• _Exercise brief_
In the data below, one line contains "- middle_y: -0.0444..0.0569" and a later one contains "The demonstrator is". Print both, with every line between them, exactly and alone.

** Opening Records provided block **

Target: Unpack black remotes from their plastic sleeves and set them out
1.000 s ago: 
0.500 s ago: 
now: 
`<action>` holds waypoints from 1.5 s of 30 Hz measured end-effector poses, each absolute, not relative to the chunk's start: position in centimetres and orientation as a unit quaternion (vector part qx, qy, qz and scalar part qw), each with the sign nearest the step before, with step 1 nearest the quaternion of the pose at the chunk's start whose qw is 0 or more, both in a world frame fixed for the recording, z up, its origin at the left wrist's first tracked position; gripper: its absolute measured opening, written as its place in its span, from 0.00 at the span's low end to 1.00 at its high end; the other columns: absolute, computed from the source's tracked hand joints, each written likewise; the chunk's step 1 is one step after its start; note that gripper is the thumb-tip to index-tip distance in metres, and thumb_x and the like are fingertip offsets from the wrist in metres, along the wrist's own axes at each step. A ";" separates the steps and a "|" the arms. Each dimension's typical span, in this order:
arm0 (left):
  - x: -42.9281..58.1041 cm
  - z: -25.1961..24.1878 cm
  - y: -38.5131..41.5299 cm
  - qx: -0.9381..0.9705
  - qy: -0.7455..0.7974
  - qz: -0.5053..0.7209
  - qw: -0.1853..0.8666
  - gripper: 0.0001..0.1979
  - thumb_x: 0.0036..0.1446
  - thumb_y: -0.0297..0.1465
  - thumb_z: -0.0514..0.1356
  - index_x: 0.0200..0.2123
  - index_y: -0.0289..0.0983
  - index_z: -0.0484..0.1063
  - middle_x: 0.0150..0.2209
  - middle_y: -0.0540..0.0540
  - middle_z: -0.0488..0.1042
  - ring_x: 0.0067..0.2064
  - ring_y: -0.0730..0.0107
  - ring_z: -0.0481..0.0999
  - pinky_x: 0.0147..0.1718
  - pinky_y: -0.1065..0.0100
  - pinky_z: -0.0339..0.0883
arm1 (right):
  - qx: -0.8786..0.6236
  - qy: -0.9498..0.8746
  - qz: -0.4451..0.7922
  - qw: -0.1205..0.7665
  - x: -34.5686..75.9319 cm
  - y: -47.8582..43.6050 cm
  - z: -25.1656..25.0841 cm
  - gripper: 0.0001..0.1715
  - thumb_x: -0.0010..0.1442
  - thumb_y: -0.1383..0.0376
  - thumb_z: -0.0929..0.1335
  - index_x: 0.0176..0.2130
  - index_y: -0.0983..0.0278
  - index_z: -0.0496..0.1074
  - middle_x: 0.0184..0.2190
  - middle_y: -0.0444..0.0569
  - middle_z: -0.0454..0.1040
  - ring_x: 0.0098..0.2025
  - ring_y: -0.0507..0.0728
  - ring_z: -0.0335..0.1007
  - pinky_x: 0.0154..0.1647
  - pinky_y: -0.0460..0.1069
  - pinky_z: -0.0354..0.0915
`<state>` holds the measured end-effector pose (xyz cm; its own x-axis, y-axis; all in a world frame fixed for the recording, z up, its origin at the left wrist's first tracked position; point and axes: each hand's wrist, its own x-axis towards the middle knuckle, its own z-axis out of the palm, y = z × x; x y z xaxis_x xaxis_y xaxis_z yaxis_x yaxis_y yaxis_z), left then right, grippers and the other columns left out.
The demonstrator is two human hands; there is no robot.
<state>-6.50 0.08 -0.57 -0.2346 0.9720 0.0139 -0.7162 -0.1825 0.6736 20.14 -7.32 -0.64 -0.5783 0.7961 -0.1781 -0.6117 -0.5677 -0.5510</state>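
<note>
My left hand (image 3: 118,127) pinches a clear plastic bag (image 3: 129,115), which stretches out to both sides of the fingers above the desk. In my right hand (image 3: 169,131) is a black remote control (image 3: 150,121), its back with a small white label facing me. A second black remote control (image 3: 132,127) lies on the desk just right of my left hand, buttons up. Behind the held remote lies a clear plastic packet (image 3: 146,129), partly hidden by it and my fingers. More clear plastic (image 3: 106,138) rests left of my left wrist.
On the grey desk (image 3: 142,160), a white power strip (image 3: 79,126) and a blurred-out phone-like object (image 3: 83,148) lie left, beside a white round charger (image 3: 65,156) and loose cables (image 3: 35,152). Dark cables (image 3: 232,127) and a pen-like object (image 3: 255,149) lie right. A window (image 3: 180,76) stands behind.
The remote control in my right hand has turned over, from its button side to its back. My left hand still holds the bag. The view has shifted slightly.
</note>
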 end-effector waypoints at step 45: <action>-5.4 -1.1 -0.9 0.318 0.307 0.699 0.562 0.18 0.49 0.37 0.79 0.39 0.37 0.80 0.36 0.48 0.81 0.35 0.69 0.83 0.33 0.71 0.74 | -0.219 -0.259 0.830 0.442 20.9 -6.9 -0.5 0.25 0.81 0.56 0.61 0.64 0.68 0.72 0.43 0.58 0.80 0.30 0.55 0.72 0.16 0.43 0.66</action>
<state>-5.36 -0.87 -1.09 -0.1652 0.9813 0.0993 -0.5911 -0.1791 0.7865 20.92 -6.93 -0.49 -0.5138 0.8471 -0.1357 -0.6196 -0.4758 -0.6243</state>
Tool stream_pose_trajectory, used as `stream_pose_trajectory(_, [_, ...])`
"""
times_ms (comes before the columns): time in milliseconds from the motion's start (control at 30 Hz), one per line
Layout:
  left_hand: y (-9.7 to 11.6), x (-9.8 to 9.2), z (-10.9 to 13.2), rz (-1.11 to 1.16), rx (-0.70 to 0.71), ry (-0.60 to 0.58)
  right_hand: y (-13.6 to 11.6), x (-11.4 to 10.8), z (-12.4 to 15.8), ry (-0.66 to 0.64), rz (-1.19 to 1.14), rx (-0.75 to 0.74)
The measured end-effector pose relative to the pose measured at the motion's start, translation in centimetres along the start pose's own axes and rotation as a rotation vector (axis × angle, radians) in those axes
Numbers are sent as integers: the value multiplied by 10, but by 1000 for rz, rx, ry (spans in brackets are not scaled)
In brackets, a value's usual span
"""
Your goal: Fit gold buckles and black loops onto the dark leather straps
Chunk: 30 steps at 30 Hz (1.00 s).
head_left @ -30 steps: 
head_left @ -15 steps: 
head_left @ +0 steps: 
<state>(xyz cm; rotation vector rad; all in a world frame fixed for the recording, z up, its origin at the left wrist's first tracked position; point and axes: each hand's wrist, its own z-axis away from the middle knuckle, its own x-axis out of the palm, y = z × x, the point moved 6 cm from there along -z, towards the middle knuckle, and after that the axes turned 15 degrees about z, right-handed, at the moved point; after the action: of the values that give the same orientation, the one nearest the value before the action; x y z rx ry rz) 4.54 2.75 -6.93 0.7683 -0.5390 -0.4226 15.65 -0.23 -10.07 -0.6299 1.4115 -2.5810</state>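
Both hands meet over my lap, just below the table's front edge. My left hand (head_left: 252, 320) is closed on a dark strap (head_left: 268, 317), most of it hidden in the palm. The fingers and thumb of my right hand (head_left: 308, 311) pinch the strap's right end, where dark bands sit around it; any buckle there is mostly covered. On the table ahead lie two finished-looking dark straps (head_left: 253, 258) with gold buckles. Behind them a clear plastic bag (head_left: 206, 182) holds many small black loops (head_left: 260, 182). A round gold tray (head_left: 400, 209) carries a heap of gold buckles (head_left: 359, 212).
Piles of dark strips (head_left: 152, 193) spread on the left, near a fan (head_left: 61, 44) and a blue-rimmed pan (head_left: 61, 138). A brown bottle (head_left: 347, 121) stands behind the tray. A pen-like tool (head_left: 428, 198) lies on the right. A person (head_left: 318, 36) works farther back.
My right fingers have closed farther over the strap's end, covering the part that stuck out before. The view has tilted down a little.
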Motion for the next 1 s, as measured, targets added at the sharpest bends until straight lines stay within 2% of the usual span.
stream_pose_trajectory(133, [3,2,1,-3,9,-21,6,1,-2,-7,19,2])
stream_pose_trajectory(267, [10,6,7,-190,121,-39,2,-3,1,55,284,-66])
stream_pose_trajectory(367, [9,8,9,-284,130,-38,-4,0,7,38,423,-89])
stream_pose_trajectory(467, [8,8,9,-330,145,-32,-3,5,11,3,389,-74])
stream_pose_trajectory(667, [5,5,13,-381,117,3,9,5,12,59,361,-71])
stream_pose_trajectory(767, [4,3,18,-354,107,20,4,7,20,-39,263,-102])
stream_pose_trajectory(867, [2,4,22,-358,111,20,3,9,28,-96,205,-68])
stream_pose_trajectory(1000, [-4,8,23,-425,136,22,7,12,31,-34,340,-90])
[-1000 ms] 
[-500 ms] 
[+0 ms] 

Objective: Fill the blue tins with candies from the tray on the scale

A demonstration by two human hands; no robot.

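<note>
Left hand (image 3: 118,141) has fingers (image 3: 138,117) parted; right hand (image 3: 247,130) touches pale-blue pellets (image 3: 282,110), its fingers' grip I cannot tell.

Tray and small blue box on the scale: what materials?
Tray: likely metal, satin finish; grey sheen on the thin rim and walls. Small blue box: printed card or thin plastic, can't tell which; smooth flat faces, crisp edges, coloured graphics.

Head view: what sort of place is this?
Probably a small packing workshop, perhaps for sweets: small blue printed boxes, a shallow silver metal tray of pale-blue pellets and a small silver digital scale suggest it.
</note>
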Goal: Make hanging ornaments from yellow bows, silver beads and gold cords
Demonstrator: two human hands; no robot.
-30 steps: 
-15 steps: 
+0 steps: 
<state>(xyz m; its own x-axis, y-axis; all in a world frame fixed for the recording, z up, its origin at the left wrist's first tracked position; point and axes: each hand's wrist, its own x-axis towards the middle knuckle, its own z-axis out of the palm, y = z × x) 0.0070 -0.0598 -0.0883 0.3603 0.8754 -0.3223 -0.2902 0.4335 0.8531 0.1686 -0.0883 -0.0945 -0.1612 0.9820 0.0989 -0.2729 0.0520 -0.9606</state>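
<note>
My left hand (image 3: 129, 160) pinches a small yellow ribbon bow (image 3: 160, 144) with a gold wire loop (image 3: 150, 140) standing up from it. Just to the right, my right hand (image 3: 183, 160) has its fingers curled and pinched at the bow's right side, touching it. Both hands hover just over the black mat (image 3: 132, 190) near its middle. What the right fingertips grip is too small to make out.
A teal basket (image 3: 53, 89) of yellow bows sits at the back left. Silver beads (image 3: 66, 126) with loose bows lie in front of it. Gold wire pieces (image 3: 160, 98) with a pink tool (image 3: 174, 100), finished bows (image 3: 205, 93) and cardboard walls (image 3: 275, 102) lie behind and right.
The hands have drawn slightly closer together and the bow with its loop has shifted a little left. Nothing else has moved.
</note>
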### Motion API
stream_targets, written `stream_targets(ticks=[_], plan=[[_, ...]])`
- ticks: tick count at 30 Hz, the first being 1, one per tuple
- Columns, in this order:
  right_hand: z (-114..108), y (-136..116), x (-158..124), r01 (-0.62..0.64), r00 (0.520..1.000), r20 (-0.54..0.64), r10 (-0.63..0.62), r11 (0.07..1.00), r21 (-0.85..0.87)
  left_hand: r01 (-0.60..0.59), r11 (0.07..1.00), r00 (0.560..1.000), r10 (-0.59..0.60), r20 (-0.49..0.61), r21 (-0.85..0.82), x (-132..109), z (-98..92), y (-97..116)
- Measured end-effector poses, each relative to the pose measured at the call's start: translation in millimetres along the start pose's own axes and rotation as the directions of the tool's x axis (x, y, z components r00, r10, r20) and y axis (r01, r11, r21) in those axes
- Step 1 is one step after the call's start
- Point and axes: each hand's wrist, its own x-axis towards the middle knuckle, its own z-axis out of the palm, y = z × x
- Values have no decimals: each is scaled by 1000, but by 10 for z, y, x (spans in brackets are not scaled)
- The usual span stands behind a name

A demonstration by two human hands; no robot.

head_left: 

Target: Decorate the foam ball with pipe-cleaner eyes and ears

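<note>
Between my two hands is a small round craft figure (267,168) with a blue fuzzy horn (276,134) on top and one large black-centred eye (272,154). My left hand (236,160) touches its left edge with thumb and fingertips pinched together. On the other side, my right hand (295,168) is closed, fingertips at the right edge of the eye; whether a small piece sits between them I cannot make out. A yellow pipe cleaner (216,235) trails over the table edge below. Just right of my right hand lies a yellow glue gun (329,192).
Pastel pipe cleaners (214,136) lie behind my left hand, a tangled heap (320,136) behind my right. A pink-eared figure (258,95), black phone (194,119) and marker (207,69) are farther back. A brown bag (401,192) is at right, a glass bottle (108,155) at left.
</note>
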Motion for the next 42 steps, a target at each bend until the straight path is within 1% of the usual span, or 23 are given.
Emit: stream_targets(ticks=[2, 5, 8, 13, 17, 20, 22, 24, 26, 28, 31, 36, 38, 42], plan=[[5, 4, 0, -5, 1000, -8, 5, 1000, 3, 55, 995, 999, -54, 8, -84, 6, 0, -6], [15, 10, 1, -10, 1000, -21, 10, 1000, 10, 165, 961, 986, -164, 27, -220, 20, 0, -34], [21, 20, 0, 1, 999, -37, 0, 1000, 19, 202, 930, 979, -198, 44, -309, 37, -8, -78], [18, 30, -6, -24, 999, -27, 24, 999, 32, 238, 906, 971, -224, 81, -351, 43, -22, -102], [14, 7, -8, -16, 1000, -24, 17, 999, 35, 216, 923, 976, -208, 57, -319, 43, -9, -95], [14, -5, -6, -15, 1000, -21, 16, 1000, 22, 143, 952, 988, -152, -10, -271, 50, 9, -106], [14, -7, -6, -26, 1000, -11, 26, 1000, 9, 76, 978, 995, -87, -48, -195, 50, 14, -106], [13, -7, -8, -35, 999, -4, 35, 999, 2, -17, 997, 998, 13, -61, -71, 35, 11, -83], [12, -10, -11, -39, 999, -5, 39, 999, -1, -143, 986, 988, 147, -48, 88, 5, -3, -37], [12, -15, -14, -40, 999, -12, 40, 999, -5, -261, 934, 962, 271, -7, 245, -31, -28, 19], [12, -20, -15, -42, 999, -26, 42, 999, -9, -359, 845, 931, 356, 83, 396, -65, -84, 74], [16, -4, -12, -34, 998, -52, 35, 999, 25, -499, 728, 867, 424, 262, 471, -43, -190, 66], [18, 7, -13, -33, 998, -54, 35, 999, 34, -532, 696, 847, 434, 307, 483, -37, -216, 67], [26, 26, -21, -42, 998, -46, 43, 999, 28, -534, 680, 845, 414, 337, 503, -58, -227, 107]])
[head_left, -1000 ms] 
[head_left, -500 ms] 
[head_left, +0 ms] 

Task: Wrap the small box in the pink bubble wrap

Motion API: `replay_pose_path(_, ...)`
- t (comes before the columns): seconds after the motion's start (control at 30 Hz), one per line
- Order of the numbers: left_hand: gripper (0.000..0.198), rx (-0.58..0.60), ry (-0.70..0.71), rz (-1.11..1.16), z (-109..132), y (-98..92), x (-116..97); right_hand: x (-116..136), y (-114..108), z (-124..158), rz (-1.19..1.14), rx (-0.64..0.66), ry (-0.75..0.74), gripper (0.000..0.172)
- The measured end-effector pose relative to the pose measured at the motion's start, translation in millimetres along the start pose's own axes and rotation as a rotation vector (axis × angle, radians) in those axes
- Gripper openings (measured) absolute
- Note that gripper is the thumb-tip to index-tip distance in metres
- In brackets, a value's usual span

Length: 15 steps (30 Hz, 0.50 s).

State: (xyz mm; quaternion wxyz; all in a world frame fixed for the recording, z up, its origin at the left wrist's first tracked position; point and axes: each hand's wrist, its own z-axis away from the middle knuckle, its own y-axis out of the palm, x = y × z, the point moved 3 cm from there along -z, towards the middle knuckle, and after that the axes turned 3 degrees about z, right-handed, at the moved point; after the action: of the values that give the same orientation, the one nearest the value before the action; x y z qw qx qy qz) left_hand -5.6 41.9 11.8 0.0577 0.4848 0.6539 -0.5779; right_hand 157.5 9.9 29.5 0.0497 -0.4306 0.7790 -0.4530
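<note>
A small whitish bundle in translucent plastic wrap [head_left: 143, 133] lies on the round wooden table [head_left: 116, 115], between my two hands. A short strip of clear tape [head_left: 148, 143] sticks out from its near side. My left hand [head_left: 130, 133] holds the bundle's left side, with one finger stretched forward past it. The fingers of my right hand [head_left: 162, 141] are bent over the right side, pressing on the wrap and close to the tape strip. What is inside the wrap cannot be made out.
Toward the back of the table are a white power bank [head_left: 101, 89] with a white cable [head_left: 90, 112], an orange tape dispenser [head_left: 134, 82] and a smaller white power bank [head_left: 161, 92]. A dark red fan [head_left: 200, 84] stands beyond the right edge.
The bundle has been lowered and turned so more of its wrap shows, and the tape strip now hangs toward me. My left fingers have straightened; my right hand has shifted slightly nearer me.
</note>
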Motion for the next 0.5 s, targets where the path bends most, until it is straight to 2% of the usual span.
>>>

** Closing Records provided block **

• _Solution for this task_
  - middle_y: -0.0444..0.0569
  - middle_z: -0.0454..0.1040
  - ring_x: 0.0098..0.2025
  - ring_y: -0.0507..0.0728
  - ring_z: -0.0335..0.1007
  - pinky_x: 0.0154..0.1647
  - pinky_y: -0.0460..0.1069
  - pinky_z: -0.0354..0.0915
`<state>` holds the measured end-effector pose (xyz cm; its own x-axis, y-axis; all in a world frame fixed for the recording, z up, its origin at the left wrist's first tracked position; point and axes: each hand's wrist, its own x-axis towards the middle knuckle, its own z-axis out of the palm, y = z × x; x y z xaxis_x xaxis_y xaxis_z yaxis_x yaxis_y yaxis_z), left then right, grippers and the other columns left out.
The demonstrator is two human hands; there is no robot.

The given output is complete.